Friday, 9 May 2014

Somalia food crisis: 50,000 children 'at death's door'


Humanitarian agencies demand urgent action as conflict and drought conditions theaten to leave nearly 3 million hungry. Failing rains, severe malnourishment, enduring conflict and poor sanitation have left Somalia facing a humanitarian crisis, with 50,000 children "at death's door" and 2.9 million Somalis at risk of hunger, a coalition of aid agencies has warned.Twenty-three charities – including World Vision, Oxfam, Save the Children, Care and the Norwegian Refugee Council – have united to highlight the perilous state of the country and make an urgent appeal for the $822m (£485m) shortfall in humanitarian funding. Somalia has received only 12% of the money it needs this year.

according to a report they have compiled, pastoralists have been slaughtering livestock because of water and food shortages, while the UN-backed Amisom force's offensive against al-Shabaab in southern Somalia has swelled the ranks of the 1.1 million internally displaced people.

Women in the country have the second-highest risk of maternal death in the world, one in seven children is acutely malnourished, and less than one in four people has access to adequate sanitation facilities. Moreover, polio has returned, with 193 cases recorded in the past year.

"Fifty thousand children are severely malnourished and at death's door," said the agencies. "As we learned in 2011, not heeding the warning signs of crisis in already fragile communities can lead to tragedy."

Andrew Lanyon, head of the Somalia Resilience Programme, called on donors and stakeholders to take immediate action to stave off disaster, adding that a quick reaction would prove far cheaper than waiting for the situation to deteriorate.

"What we have is an early warning that has ingredients of a perfect storm," he said. "While we should be working to reach and maintain minimum standards globally, giving adequate attention to all crises at all times, Somalia's situation is such that immediate response to avert disaster will result in spending as little as a third of the cost of responding when [the crisis] peaks."

His calls were echoed by Ed Pomfret, Oxfam's regional campaigns and policy manager for the Horn, east and central Africa. "These statistics would be arresting in almost any other situation in the world," he told AFP. "The problem with Somalia is that it has been a crisis for over 20 years … people more or less roll their eyes and think: 'Pirates, terrorists, hunger and death, what can I do about that?' If we don't act now, we risk the current crisis becoming a catastrophe."

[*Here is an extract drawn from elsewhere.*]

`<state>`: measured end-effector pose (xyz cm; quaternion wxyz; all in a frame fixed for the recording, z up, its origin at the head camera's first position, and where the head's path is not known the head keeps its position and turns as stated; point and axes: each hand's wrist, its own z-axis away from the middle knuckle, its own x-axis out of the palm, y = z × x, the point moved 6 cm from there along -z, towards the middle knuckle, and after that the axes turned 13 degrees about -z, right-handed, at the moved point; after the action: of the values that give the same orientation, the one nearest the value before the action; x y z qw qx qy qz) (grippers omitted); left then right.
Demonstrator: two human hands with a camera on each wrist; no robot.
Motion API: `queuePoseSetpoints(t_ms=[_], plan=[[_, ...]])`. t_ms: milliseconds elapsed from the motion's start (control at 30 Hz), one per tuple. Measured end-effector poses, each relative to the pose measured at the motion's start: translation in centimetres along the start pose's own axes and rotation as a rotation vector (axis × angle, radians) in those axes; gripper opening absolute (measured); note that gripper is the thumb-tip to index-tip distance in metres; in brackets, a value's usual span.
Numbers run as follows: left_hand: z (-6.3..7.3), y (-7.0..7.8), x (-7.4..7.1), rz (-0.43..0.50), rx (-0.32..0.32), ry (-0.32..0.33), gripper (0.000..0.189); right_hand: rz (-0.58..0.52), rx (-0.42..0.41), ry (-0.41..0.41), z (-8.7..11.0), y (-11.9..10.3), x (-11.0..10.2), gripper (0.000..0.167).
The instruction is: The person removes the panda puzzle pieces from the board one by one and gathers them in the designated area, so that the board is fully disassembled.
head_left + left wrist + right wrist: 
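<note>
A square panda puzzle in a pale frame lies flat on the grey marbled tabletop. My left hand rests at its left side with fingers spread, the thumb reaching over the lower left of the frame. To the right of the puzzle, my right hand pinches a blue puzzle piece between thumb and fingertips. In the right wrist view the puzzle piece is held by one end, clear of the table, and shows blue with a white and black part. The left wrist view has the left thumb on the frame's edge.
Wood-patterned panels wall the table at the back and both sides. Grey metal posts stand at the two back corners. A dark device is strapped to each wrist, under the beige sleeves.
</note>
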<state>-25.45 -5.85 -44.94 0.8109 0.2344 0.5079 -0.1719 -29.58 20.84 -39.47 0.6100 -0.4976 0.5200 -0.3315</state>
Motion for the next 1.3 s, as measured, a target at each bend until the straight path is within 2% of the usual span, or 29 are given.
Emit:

Information gathered by the Famine Early Warning Systems Network (Fewsnet) shows that intensified conflict and erratic rainfall between April and June is likely to affect food security and prices in southern Somalia, creating a food insecurity crisis level in Lower and Middle Shabelle and nearby areas.

"Given very limited humanitarian access in [the region], traditional in-kind aid deliveries are unlikely," says Fewsnet. "Creative response mechanisms should be developed and implemented to address rising needs."

More than a quarter of a million people are estimated to have died during the famine and food crisis in Somalia in 2010-12. Half of those who perished were under five, making it the worst famine of the past 25 years.
A 2013 study, commissioned and funded by the Food and Agriculture Organisation's food security and nutrition analysis unit for Somalia and Fewsnet, estimated that 258,000 people died in southern and central parts of Somalia between October 2010 and April 2012, including 133,000 under-fives. Famine was declared in parts of the country in July 2011.

The figure is significantly higher than the death toll from the country's 1992 famine, during which an estimated 220,000 people died over 12 months, although this famine was considered more severe because a higher proportion of the population died.